Le communisme roumain a souvent fait figure de cas à part. Faute d'une dissidence forte ou d'une opposition visible, le régime communiste roumain était considéré comme l'un des systèmes politiques les plus durs et les plus profondément ancrés de la région. Après 1989, cette caractéristique semble avoir rendu encore plus faibles les structures de la société civile, considérées comme unélément de base dans l'articulation d'un bon fonctionnement démocratique. Mais pouvons-nous considérer que le régime communiste roumain n'a jamais connu de formes de contestations ouvertes?
Le mineur et la résistance au régime communiste
Les premiers signes de révolte contre le système communiste apparaissent dans les années 1970, même si les enjeux politiques sont secondaires par rapport aux enjeux économiques. Dans le cadre de la politique d'industrialisation de Ceausescu, les coûts sociaux sont de plus en plus lourds et le mécontentement a d'autant plus de résonance qu'il s'agit d'une période qui succède à la détente de 1968. C'est dans ce contexte de pertes d'acquis sociaux et de dégradation du niveau de vie que les mineurs entrent dans la vie protestataire.

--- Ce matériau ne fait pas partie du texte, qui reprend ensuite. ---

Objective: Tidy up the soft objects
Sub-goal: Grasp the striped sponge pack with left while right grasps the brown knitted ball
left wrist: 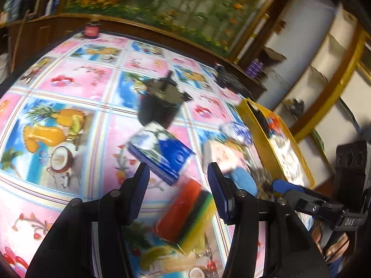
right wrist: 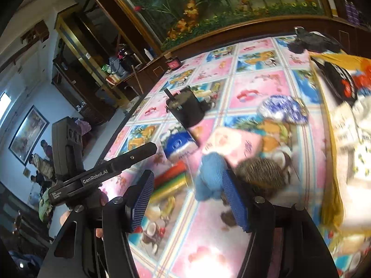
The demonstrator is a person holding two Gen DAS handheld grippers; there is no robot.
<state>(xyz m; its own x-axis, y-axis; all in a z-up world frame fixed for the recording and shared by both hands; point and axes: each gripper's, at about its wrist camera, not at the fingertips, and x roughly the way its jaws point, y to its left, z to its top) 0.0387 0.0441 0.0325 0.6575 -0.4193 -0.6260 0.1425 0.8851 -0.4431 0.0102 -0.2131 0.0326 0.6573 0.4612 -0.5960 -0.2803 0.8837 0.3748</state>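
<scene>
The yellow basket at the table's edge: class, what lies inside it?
The yellow basket holds white printed cloth and a black item with red markings. Whatever lies beneath them is covered.

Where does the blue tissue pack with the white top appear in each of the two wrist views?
Left wrist view: the blue tissue pack lies at the centre, just beyond the left gripper.
Right wrist view: the pack sits left of centre, above the striped sponge.
Shared landmark: the black cylinder stands right behind the pack in both.
</scene>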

Si les revendications sont principalement économiques, l'enjeu de cette manifestation n'en est pas moins important. A cette époque, le régime communiste vit par et dans l'absence de toute contestation directe. En se proclamant comme régime du peuple ouvrier, ce type de protestation touche indirectement à sa légitimité et crée des chaînes d'expressions parallèles qui déstabilisent le pouvoir du Parti Unique. Ainsi, la grève des mineurs de Valea Jiului de 1977 représentera-t-elle un des symboles de la résistance contre le régime communiste. Parmi les causes de cette contestation, la loi adoptée au début de l'été 1977 qui annule les droits de retraite pour les mineurs invalides et qui élève l'âge de la retraite à 55 ans. C'est dans ce contexte de dégradation du niveau de vie et de perte des acquis sociaux qu'à Lupeni, en Valea Jiului, démarre la grève. Les ouvriers scandent des slogans qui rappellent la grève des mineurs de 1929 (date symbolique utilisée par la propagande communiste pour illustrer la difficulté de la vie des ouvriers sous le régime d'avant 1945 et pour mettre en évidence la répression violente de la part de la police).

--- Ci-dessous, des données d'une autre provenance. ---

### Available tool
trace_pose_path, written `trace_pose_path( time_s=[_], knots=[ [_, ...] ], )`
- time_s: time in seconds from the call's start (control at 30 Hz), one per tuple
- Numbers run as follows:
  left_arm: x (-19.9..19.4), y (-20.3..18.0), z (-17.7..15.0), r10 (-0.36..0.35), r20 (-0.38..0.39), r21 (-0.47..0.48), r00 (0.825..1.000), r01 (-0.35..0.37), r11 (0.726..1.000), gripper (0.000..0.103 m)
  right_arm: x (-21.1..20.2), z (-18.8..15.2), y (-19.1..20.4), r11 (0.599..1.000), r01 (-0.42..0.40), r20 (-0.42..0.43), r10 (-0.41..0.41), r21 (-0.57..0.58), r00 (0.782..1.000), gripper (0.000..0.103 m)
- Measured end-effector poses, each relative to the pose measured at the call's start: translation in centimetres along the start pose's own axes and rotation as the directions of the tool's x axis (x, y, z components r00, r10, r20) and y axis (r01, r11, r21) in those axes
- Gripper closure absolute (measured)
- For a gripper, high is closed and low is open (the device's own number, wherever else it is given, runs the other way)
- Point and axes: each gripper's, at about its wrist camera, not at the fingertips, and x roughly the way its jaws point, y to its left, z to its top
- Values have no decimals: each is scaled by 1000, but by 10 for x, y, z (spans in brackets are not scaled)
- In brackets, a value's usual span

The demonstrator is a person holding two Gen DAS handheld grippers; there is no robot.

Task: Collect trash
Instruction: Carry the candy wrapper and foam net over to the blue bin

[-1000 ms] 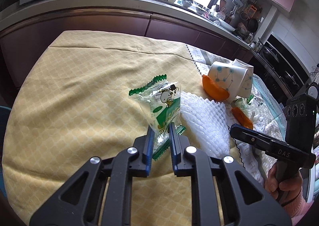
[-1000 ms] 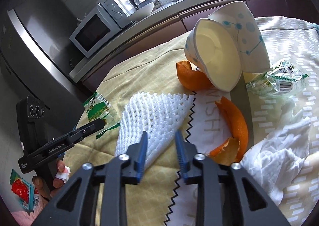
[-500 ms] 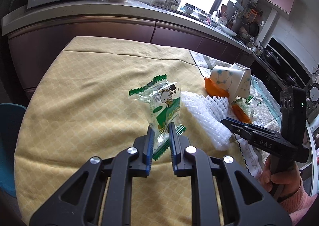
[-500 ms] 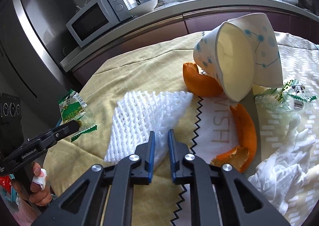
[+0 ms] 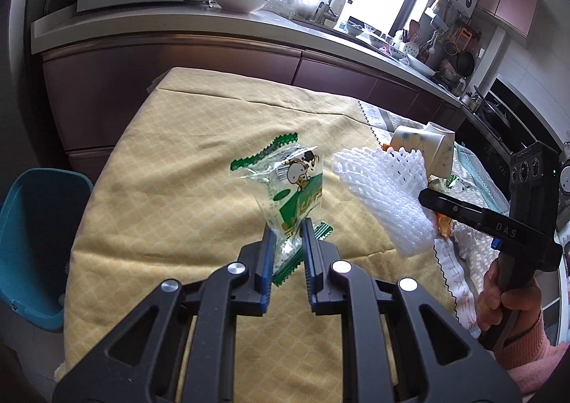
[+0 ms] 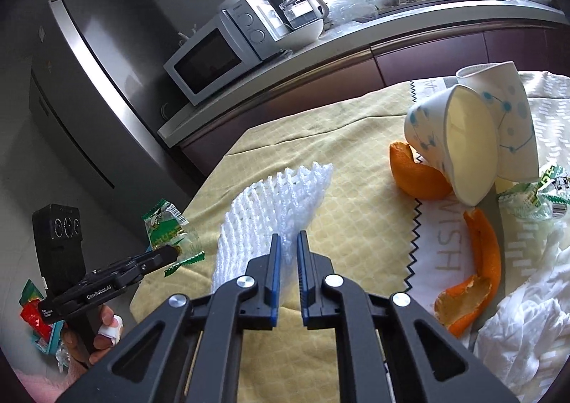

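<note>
- Writing: "DAS" on the right gripper [image 5: 424, 194] seen from the left camera; "GenRobot.AI" on the left gripper [image 6: 167, 255] seen from the right camera; the pale cloth [image 6: 445, 246] shows "VISH", its first letter hidden under the cup
- The wrapper [image 5: 295, 189] carries a cartoon dog and green lettering too creased to read
- Left gripper [image 5: 288, 242]: fingers [image 5: 268, 253] pinch the wrapper's lower end; the wrapper stands up beyond the tips, above the yellow cloth [image 5: 171, 168]
- Right gripper [image 6: 286, 257]: fingers [image 6: 273, 267] pressed on the near edge of the foam net [image 6: 274, 203], which fans up and to the left past the tips
- On the right of the table lie two cups [image 6: 470, 139] tipped on their sides, one partly inside the other, with orange peel [image 6: 416, 175] just left of them and another peel [image 6: 473, 267] nearer
- A second wrapper [image 6: 530, 196] is cut by the frame edge; white tissue [image 6: 527, 314] lies crumpled at near right
- A blue bin [image 5: 32, 242] sits left of the table, half out of frame
- Red packets [image 6: 32, 310] lie on the floor, blurred
</note>
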Motion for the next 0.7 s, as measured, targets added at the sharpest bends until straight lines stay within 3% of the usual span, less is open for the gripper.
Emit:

Pour gérer cette situation inattendue, Nicolae Ceausescu envoie immédiatement un groupe de membres du Parti, qui ne réussit pourtant pas à calmer la situation. C'est Ceausescu lui-même qui doit se déplacer dans la région afin d'entendre la liste des priorités des mineurs et trouver une solution. Lors du discours du leader communiste, les mineurs vont crier à plusieurs reprises "A bas Ceausescu" et cela, même si, initialement, leur protestation avait un caractère uniquement économique. Ceausescu se voit ainsi obliger de promettre la journée de travail de six heures, la construction de fabriques dans la région afin d'assurer un travail aux membres des familles des mineurs et la non-punition de ces actes de contestation. Les mineurs vont reprendre le travail dès le 3 août mais, le lendemain, la région est fermée, l'armée y est envoyée et les enquêtes commencent. Plus de 4.000 mineurs vont être déplacés dans d'autres centres miniers ou envoyés au macabre canal qui relie le Danube à la Mer Noire (endroit où avaient été envoyés les prisonniers politiques). Deux des leaders des mineurs (Jurca et Dobre) vont "disparaître".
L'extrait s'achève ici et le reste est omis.